START Dataset section

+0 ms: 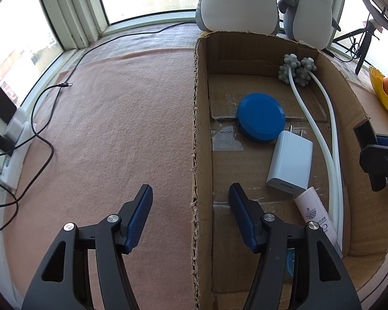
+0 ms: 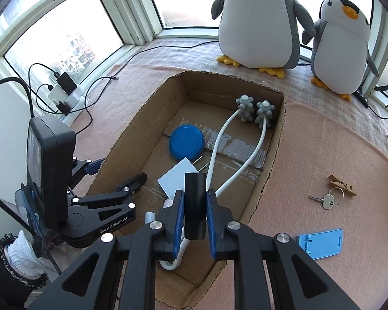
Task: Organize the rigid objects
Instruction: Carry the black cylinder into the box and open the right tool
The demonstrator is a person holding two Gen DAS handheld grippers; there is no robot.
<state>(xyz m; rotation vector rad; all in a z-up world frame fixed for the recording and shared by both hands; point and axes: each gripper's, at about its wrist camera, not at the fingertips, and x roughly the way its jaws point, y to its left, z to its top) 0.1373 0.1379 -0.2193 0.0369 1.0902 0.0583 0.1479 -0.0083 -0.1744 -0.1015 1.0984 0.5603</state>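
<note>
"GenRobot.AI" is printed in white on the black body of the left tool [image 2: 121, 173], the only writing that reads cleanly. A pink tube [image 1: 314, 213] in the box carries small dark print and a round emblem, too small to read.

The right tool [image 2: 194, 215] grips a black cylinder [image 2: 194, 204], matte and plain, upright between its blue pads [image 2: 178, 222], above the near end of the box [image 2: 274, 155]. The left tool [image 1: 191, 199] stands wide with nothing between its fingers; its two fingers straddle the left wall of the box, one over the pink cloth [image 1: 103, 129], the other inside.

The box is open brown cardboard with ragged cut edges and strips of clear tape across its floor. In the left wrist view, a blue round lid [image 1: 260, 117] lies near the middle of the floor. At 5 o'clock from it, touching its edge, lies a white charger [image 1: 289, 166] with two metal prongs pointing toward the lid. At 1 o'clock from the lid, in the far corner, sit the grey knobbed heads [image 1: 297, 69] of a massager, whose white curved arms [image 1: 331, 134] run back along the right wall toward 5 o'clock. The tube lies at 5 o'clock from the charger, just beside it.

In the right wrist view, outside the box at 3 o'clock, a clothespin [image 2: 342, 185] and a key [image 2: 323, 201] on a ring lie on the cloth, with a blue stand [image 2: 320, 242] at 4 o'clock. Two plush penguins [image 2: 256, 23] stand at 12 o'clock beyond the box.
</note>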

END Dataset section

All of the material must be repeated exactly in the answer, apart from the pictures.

## Exercise output
+0 ms: 
+0 ms: 
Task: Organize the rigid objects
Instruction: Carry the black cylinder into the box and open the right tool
The demonstrator is a person holding two Gen DAS handheld grippers; there is no robot.
<state>(xyz m; rotation vector rad; all in a z-up world frame fixed for the recording and shared by both hands; point and axes: each gripper's, at about its wrist camera, not at the fingertips, and x roughly the way its jaws point, y to its left, z to its top) 0.1373 0.1379 -0.2193 0.0369 1.0902 0.0583 0.1479 -0.0083 -0.1744 -0.1015 1.0984 0.5603</state>
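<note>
"GenRobot.AI" is printed in white on the black body of the left tool [image 2: 121, 173], the only writing that reads cleanly. A pink tube [image 1: 314, 213] in the box carries small dark print and a round emblem, too small to read.

The right tool [image 2: 194, 215] grips a black cylinder [image 2: 194, 204], matte and plain, upright between its blue pads [image 2: 178, 222], above the near end of the box [image 2: 274, 155]. The left tool [image 1: 191, 199] stands wide with nothing between its fingers; its two fingers straddle the left wall of the box, one over the pink cloth [image 1: 103, 129], the other inside.

The box is open brown cardboard with ragged cut edges and strips of clear tape across its floor. In the left wrist view, a blue round lid [image 1: 260, 117] lies near the middle of the floor. At 5 o'clock from it, touching its edge, lies a white charger [image 1: 289, 166] with two metal prongs pointing toward the lid. At 1 o'clock from the lid, in the far corner, sit the grey knobbed heads [image 1: 297, 69] of a massager, whose white curved arms [image 1: 331, 134] run back along the right wall toward 5 o'clock. The tube lies at 5 o'clock from the charger, just beside it.

In the right wrist view, outside the box at 3 o'clock, a clothespin [image 2: 342, 185] and a key [image 2: 323, 201] on a ring lie on the cloth, with a blue stand [image 2: 320, 242] at 4 o'clock. Two plush penguins [image 2: 256, 23] stand at 12 o'clock beyond the box.
</note>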

There is nothing further to this answer.